3. Context Isolation
Each subagent has fresh context:
- No pollution from unrelated tasks
- Focused attention on specific goals
- Cleaner, more reliable results
4. Scalability
Need to analyze 100 files? Spawn 10 subagents, each handling 10 files:
Without subagents: 100 files × 30s = 50 minutes
With 10 subagents: 10 files × 30s = 5 minutes
Core Subagent Patterns
Pattern 1: Fan-Out / Fan-In
The most common pattern. Distribute work to multiple subagents, then collect results.
┌──────────┐
│ Primary │
│ Agent │
└────┬─────┘
│ Fan-Out
┌────────┼────────┐
▼ ▼ ▼
┌───────┐┌───────┐┌───────┐
│Task 1 ││Task 2 ││Task 3 │
└───┬───┘└───┬───┘└───┬───┘
│ │ │
└────────┼────────┘
│ Fan-In
┌────▼─────┐
│ Aggregate│
│ Results │
└──────────┘
Use case: Code review across multiple modules
# /review-all
Review all modules in parallel using subagents.
## Instructions
1. Identify all modules to review (src/modules/*)

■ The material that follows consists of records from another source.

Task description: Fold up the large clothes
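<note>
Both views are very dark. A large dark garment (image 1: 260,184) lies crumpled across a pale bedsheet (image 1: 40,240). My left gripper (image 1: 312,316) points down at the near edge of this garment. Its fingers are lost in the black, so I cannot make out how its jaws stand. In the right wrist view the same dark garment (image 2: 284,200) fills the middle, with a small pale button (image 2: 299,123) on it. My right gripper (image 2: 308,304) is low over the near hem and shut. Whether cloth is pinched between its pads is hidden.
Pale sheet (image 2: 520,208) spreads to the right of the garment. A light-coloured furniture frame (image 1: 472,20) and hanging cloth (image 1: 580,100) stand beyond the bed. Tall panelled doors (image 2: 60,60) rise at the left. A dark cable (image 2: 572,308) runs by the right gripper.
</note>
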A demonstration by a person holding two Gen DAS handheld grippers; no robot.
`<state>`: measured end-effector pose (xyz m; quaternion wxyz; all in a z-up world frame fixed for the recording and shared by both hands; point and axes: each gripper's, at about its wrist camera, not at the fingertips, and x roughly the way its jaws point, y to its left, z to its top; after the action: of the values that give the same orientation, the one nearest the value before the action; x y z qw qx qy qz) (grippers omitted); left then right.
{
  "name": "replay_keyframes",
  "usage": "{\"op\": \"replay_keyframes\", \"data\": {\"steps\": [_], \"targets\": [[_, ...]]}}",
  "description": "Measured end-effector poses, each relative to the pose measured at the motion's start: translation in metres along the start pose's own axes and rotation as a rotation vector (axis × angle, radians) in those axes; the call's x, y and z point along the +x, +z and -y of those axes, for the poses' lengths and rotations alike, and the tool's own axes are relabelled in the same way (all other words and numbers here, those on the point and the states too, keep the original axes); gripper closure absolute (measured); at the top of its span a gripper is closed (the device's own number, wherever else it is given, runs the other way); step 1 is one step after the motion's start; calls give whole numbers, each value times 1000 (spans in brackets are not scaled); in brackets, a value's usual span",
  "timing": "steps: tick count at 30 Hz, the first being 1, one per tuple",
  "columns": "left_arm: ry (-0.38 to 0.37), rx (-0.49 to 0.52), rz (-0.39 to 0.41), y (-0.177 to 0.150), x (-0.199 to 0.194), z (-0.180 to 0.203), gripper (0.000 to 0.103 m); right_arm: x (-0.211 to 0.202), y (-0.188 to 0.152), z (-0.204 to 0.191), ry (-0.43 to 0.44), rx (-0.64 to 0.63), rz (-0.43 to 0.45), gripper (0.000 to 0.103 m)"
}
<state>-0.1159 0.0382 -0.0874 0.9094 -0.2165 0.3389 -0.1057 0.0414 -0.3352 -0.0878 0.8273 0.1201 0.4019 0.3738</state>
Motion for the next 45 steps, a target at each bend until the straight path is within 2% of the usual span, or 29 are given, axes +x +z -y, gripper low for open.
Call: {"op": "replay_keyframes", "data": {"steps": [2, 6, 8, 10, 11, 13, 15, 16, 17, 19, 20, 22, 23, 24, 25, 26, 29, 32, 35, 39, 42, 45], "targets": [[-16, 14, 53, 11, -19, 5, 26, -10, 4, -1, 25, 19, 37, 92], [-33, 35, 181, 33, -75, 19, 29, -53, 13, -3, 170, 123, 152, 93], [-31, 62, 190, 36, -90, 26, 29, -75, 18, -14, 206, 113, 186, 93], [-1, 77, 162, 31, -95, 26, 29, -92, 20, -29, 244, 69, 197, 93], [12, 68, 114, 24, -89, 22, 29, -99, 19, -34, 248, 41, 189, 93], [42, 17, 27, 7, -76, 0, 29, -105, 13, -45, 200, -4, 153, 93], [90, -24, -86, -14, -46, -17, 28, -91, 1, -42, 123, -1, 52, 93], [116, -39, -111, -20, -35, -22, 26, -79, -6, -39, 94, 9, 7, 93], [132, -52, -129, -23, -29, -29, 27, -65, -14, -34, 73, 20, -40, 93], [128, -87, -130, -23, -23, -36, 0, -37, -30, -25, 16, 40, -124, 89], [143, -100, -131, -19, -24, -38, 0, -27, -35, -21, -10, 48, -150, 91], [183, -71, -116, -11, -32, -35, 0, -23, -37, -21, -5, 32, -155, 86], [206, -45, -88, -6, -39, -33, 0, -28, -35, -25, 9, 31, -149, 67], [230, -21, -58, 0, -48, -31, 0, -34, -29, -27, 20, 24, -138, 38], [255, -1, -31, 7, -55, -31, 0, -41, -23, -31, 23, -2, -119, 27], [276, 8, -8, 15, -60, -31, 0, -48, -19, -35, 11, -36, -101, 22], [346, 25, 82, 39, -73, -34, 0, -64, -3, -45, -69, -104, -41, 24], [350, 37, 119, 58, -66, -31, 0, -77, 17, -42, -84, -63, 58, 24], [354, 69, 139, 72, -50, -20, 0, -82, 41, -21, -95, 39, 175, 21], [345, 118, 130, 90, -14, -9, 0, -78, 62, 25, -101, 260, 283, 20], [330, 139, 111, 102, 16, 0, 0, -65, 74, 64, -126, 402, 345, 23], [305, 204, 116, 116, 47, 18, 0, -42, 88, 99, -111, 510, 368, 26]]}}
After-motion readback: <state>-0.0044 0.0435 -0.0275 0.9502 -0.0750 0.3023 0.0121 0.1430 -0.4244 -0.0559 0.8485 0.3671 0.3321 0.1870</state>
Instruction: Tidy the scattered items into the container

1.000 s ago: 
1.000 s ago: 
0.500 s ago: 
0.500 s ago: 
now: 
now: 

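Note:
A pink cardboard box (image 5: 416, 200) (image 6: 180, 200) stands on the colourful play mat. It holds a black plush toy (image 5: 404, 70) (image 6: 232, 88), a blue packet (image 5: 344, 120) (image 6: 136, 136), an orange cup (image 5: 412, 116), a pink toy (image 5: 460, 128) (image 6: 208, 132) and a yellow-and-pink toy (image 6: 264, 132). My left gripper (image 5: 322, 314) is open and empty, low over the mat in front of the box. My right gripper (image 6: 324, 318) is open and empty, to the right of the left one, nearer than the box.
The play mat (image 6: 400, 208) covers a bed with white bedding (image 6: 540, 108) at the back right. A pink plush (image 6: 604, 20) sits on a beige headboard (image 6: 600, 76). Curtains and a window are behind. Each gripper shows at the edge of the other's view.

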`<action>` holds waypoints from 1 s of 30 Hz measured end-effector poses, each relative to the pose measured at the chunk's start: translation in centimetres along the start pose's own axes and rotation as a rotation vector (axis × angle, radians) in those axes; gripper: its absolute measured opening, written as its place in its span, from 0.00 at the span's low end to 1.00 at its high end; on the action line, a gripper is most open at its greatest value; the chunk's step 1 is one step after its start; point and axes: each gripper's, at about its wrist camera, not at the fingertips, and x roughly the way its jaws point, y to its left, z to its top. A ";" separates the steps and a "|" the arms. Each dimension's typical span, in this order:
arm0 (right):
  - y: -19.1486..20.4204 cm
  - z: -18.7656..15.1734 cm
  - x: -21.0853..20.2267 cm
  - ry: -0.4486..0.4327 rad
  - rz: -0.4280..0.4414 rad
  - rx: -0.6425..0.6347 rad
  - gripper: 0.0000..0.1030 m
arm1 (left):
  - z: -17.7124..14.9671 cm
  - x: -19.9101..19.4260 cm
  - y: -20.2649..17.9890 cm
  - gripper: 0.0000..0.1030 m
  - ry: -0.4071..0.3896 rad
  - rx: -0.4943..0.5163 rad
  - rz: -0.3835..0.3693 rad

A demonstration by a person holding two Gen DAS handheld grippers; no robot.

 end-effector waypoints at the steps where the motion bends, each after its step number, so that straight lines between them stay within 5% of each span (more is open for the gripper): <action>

2. For each module, spawn a subagent:
- Give it the module path
- Ask for security, performance, and code quality review
- Collect the review results
3. Aggregate all reviews into a unified report
4. Prioritize findings by severity
## Subagent Prompt Template
"Review the code in {module_path} for:
- Security vulnerabilities (Critical, High, Medium, Low)
- Performance issues
- Code quality concerns
Return findings in structured format."
## Output
Combined report with:
- Executive summary
- Module-by-module findings
- Prioritized action items
Pattern 2: Pipeline
Sequential processing where each stage transforms the output for the next.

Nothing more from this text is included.